Non-SBA loan options for search fund?

September 11, 2024
by a searcher from Duke University - The Fuqua School of Business in Seattle, WA, USA
Hi everyone,
I'm nearing the final stages of identifying a target company for my search fund. I've found a promising opportunity that aligns with my investment thesis and am now focused on securing the necessary funding for the acquisition.
While I've explored SBA-backed loans as a potential option, I'm also keen to explore other financing avenues that might be more suitable for my specific needs. My target acquisition is in the entertainment/tourism space. I need roughly $3M to make the purchase. I plan to invest $500K, but can go up to 33% equity injection.
What have you considered as an ideal debt/equity balance while structuring your deal? I am also considering seller financing in the mix, primarily to have the seller continue to be invested in the success of the business.

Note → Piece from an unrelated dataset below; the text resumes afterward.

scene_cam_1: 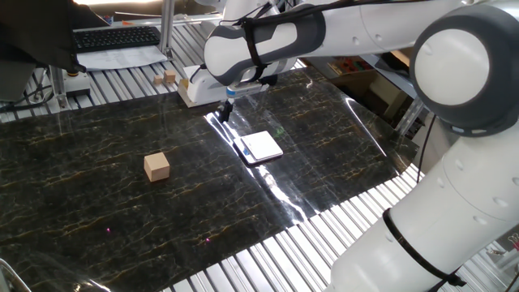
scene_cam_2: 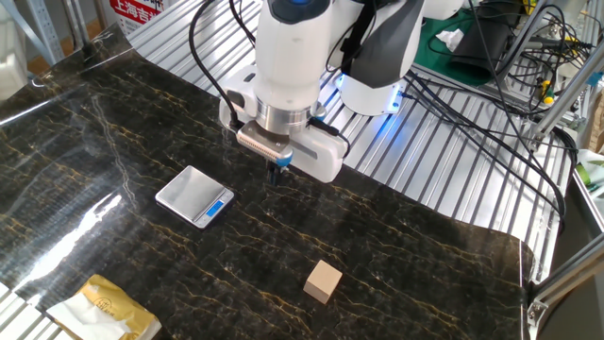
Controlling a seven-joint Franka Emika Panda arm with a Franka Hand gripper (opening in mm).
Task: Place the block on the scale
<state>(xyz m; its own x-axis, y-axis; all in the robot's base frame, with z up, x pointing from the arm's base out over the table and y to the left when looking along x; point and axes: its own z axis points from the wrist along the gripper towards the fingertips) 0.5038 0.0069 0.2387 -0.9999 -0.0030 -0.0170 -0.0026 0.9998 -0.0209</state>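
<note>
Dark marbled desk (scene_cam_1: 81, 211) held the block (scene_cam_1: 156, 166) left of centre, the scale (scene_cam_1: 261, 147) mid-frame; the gripper (scene_cam_1: 226, 109) hovered above, fingers seemingly together.

We see both views bright and evenly lit from above, with sharp focus and no motion blur. Strong glare runs in a white streak across the glossy mat (scene_cam_1: 276, 191) beside the scale (scene_cam_1: 261, 147). A blue light (scene_cam_2: 377, 113) glows on the robot base. Shadows are soft.
</note>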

I'm open to any other suggestions or recommendations you may have.
Thanks!
from INSEAD in San Francisco, CA, USA
As an investor, your capital should aim for a return that reflects the level of risk you're taking—many search fund investors target an IRR of around 30%. As the operator, you also need to ensure that the return on your sweat equity makes sense and that you're not over-leveraging the business, which could strain operations.
To find the right debt/equity balance, try modeling the deal to achieve an IRR close to 30%, and adjust from there based on what feels right given the business's cash flow.
In terms of alternative financing options beyond SBA loans, you might consider a HELOC or CRELOC if you have real estate assets, traditional financing from a bank, or even a pledged asset line if you have other liquid assets that can serve as collateral. Seller financing is a great idea as well—it helps align the seller's incentives with the ongoing success of the business.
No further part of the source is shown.